Ma mère voulait toujours que je l’accompagne à l’église pour s’assurer que j’y allais, tâche que je détestais. Une trentaine d’années plus tard, je me rends compte que nous avions cessé d’y aller un jour. Pourquoi? Je le comprends en un sourire. Nous étions allé chez mon oncle Pierre qui, à l’époque, avait été le premier de la famille à avoir une télé couleur. Nous avions dévoré des yeux un épisode de Batman. À l’église, le dimanche suivant, je regarde le prêtre paré d’ornements et de vêtements cérémonieux. Avec ma spontanéité de jeune ado, je me tourne vers ma mère et lui murmure à l’oreille : «Un prêtre, c’est comme Batman, mais pour les adultes. »

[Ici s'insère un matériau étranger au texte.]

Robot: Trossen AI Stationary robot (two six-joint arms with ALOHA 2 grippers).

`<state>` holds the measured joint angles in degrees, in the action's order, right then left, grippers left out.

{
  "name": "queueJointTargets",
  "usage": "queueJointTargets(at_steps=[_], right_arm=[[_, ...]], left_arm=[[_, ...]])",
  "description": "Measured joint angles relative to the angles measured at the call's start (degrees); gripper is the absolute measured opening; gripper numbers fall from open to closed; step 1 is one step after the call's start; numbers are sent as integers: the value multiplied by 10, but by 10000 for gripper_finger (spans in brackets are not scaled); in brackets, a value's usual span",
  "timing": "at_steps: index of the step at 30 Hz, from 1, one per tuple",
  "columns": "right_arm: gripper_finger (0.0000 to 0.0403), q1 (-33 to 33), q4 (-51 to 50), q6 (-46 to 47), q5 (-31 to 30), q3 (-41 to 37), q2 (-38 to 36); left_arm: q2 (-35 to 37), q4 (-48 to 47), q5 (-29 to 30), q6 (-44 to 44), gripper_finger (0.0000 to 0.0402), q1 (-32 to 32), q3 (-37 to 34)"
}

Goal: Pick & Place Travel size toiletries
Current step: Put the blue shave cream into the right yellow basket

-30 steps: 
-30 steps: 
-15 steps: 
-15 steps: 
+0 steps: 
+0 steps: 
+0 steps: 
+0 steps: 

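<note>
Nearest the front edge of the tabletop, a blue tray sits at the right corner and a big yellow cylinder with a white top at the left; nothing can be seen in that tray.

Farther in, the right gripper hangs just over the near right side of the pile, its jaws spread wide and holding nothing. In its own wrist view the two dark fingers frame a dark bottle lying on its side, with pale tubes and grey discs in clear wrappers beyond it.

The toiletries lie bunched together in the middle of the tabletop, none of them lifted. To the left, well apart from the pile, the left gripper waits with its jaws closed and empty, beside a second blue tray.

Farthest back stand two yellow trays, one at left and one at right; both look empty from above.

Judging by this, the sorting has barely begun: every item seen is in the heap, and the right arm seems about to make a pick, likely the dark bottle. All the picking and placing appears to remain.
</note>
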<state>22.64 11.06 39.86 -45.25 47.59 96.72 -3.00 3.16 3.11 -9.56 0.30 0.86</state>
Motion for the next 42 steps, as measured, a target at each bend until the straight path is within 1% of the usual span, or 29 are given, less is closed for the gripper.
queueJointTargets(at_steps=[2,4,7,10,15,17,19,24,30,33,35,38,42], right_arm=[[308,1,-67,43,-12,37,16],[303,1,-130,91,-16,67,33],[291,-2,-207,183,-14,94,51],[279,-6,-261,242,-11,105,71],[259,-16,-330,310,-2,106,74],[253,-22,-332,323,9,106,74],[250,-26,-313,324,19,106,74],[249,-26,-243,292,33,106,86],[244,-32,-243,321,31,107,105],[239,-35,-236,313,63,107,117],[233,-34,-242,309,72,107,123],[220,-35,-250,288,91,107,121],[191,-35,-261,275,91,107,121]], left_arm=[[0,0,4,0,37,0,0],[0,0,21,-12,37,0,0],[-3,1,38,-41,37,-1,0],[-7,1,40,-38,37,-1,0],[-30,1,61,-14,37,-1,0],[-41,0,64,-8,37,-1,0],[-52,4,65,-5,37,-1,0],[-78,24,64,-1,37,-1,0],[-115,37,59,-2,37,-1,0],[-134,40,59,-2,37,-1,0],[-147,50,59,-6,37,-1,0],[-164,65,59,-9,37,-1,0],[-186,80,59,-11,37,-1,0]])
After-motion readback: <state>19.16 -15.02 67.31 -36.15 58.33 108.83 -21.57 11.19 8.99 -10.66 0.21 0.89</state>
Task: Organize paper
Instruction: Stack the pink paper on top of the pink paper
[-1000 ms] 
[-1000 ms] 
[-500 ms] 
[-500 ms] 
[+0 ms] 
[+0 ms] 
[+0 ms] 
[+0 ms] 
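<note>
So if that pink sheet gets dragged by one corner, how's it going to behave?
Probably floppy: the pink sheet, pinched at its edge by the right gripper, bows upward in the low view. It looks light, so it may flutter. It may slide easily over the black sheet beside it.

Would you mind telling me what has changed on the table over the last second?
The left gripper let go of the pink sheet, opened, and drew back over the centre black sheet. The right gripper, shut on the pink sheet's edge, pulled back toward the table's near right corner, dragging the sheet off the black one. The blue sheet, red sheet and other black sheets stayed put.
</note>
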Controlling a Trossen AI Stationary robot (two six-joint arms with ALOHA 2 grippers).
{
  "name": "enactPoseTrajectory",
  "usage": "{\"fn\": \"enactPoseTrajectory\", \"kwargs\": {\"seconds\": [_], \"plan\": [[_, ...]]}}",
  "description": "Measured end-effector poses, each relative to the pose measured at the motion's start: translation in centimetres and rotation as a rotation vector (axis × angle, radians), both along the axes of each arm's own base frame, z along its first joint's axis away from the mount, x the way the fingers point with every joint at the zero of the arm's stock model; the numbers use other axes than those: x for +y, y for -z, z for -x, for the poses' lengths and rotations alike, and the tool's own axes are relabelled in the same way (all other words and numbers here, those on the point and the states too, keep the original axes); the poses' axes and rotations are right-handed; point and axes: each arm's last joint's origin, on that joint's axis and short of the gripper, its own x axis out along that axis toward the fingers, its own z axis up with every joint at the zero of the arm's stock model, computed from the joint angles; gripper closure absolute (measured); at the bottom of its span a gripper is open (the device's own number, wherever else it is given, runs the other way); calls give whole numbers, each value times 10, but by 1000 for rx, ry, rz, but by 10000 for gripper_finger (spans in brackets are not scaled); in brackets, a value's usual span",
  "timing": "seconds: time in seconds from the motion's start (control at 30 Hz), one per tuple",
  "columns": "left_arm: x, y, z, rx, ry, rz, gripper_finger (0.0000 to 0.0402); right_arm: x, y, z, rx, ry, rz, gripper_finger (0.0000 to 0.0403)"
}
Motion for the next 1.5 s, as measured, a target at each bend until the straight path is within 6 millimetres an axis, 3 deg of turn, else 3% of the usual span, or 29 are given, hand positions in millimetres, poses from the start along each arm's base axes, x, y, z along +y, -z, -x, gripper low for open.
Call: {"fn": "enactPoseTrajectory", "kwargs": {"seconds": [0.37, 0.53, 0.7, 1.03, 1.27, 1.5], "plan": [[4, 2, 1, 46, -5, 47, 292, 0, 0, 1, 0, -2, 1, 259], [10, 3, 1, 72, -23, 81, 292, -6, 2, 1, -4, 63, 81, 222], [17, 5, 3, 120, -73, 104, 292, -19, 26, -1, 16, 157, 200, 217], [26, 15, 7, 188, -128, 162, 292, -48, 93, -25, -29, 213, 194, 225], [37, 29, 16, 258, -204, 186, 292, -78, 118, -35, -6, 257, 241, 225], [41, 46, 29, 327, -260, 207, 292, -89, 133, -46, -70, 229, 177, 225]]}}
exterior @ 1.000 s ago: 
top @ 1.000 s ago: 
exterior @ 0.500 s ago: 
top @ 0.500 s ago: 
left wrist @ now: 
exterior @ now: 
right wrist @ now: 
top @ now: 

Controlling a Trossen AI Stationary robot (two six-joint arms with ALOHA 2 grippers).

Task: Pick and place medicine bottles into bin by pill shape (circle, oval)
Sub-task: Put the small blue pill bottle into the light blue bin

Nous ne sommes jamais retournés à l’église. Qu’avait pensé ma mère alors, me suis-je demandé. Hélas, je ne le saurai jamais; la communication a été coupée en permanence.

Une question d’humilité

J’étais jeune. Par la suite, j’ai acquis beaucoup d’ignorances. J’ai conclu qu’on ne peut pas comprendre ce qu’est la vie dans sa globalité, encore moins savoir si elle est sensée. Que toute entreprise de ce genre est non seulement illusoire mais profondément prétentieuse. Alors, pour moi, croyants ou athées, c’est devenu une même position injustifiée.

Aujourd’hui, avec beaucoup plus d’années dans mon dos que devant moi, je suis prêt à endosser sans argument une foi en la vie, de présumer qu’elle est sensée, même si cette compréhension est impensable pour l’humain que je suis; et même pour toute forme d’intelligence, aussi développée soit elle. C’est le message du dieu Krishna au prince Arjuna dans la Bhagavad-Gita (résumons) : « T’occupe pas des scrupules, fais ce que tu as à a faire. Aucun être ne possède une compréhension globale de la vie qui puisse lui permettre de justifier la sienne ou la tienne. Pas même les dieux. »

C’est ce que j’appelle la « foyance », un « proto sentiment », qui ne nécessite aucune croyance et considère toute position athée comme une croyance du seul constat de sa prétention à dire.

Et en classe, alors que ma carrière de prof achevait, la vie m’a accordé un clin d’œil, encore.

Mathieu 5,14

Je venais de terminer un cours sur Nietzsche et le surhumain. J’avais parlé de Zarathoustra qui avait constaté l’absence de Dieu au sommet de la montagne. J’avais caricaturé les « dragons » qui prêchent au troupeau apeuré des « trop nombreux », genre : « Ton auto ne part pas, Mathieu 5,14! Tu cherches quelle direction prendre, Mathieu 5,14! Tu veux faire un gâteau au chocolat, Mathieu 5,14! »

C’était sorti spontanément. Pour tout dire, j’ignorais si un évangéliste s’appelait Mathieu. À la fin du cours, les élèves sortent pendant que j’efface le tableau. Je sens une présence dans mon dos. Une haïtienne québécoise typique, le visage rond et de grands yeux noirs intelligents.
– Oui?
– Pourquoi, Mathieu 5,14, monsieur?
– Au hasard. Je n’ai pas réfléchi.
– L’avez-vous lu?
– Euh… non. Ça existe? Faudrait voir, dis-je en souriant.

À mon grand étonnement, la voilà qui ouvre son sac-à-dos, en sort un étui en cuir muni d’une fermeture-éclair, d’où elle extrait une Bible à la tranche doré.
– Tu as une Bible dans ton sac!
– Oui.
– Tout le temps?
– Oui.
– Tu peux trouver le passage?
– Je pense que oui.

Elle me tend le livre. Je lis : « Vous êtes la lumière du monde: une ville située sur une montagne ne peut être cachée. »

J’ai souri :
– Tu vois, selon Nietzsche, Zarathoustra n’a rien vu au sommet de la montagne.

Je lui ai remis sa Bible et elle est partie. Si elle était foyante, la montagne n’était plus nécessaire (la bible aussi).